What you have to do » Filter the entries that follow, copying every line in which the word "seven" appears.

Dataset extract »
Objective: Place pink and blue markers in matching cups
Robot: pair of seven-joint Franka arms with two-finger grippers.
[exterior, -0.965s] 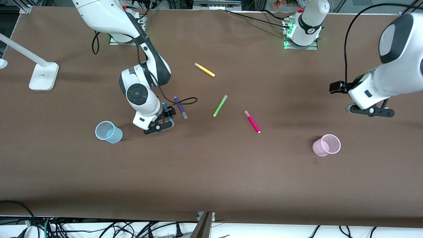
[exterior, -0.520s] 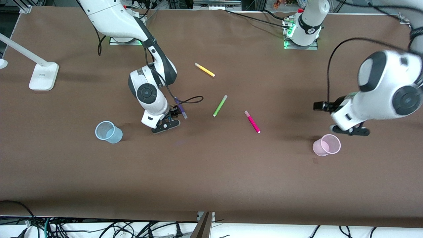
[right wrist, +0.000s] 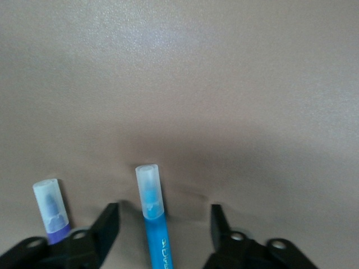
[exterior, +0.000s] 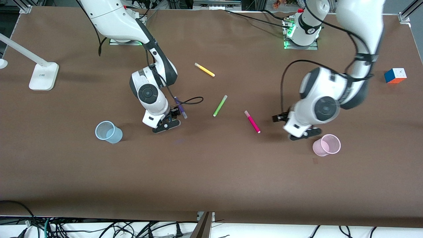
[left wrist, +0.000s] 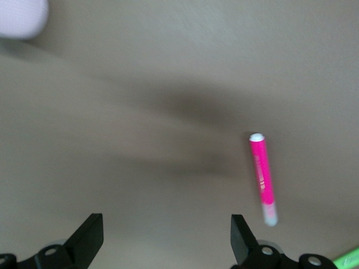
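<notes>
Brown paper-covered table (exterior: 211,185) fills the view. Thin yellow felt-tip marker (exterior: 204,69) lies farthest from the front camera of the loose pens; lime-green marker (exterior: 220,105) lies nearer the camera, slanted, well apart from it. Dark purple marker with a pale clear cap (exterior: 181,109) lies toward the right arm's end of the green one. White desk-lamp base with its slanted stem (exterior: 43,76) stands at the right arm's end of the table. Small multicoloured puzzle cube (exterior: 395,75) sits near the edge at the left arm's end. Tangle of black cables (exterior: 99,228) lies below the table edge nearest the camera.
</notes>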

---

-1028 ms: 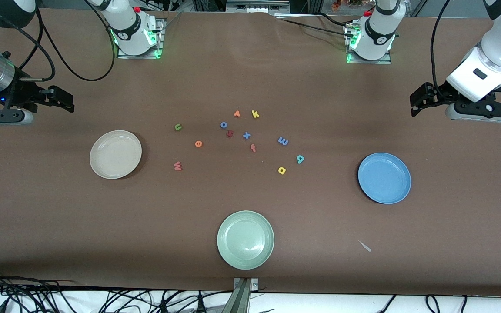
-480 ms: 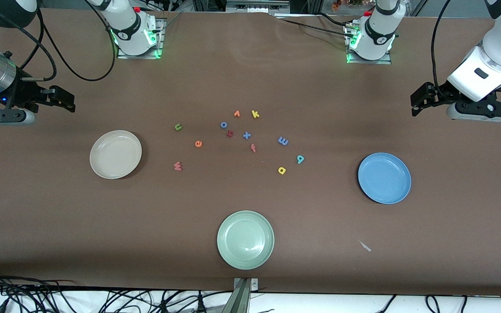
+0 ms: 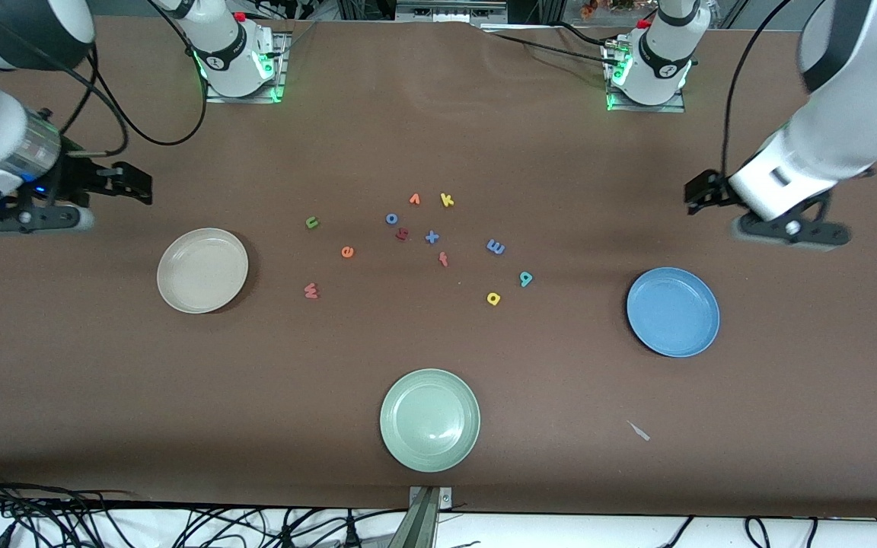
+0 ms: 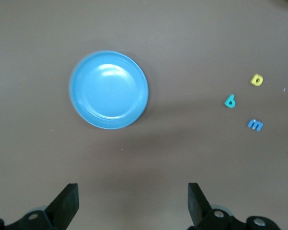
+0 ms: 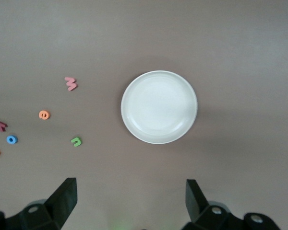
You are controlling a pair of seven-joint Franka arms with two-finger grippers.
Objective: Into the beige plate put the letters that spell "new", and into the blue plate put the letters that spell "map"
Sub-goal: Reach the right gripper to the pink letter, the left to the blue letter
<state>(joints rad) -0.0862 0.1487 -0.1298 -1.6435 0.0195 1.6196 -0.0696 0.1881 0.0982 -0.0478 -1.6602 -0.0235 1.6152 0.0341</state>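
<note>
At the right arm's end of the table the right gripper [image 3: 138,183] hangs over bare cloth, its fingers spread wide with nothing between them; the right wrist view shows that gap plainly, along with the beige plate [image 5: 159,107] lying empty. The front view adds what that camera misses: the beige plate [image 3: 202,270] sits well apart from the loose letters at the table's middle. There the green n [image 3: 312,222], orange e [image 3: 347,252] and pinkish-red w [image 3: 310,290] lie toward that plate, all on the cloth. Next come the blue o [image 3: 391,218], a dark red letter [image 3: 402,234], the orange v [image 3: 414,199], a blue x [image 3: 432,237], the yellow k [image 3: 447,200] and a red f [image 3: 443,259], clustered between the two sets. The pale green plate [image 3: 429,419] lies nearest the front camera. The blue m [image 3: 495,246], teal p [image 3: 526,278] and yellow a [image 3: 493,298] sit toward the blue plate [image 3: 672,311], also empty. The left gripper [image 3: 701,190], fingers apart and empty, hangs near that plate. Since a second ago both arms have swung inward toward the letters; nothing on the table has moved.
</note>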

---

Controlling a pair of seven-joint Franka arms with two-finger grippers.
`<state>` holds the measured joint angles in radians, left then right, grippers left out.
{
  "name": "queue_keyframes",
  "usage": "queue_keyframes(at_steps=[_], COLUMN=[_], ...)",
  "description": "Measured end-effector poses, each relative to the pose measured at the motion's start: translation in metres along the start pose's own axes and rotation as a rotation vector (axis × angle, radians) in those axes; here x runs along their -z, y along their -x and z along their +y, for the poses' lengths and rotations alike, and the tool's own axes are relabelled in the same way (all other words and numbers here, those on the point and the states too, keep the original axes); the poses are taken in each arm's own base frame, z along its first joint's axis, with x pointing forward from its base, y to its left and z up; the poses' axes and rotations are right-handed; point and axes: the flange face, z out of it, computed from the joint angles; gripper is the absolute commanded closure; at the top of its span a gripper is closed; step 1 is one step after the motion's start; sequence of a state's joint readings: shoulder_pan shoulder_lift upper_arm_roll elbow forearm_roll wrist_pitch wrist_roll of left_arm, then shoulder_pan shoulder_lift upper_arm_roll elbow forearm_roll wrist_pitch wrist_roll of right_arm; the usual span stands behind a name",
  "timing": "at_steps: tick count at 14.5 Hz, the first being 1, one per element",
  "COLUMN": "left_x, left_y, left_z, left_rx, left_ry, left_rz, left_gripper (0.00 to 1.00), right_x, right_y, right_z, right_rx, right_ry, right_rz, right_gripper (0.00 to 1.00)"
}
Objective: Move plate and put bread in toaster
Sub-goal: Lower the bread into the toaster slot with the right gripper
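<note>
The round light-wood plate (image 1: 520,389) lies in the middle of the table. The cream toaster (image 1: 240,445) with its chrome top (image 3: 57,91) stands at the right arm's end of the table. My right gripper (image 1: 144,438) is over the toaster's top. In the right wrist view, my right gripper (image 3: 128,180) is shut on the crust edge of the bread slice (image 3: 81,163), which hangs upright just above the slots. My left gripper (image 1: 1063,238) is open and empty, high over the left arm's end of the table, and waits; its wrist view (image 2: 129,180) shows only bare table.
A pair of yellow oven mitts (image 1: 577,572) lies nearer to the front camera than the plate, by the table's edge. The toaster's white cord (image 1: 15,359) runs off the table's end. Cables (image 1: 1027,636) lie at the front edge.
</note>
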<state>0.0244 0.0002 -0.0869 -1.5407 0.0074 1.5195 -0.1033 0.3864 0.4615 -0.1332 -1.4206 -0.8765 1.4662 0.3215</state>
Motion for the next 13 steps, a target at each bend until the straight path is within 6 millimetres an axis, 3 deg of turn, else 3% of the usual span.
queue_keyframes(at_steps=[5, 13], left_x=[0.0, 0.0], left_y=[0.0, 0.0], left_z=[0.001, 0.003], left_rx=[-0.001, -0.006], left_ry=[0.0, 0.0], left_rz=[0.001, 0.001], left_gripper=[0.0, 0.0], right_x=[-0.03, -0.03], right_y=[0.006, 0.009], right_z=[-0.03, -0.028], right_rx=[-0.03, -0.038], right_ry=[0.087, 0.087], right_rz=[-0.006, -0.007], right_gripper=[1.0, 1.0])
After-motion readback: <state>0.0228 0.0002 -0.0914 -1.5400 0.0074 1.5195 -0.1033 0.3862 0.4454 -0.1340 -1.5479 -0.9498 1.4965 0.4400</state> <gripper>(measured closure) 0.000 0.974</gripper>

Response box »
Robot: pair of seven-joint Franka arms with two-finger grippers.
You are controlling a pair of seven-joint Franka arms with two-finger grippers.
Controlling a pair of seven-joint Franka arms with two-finger grippers.

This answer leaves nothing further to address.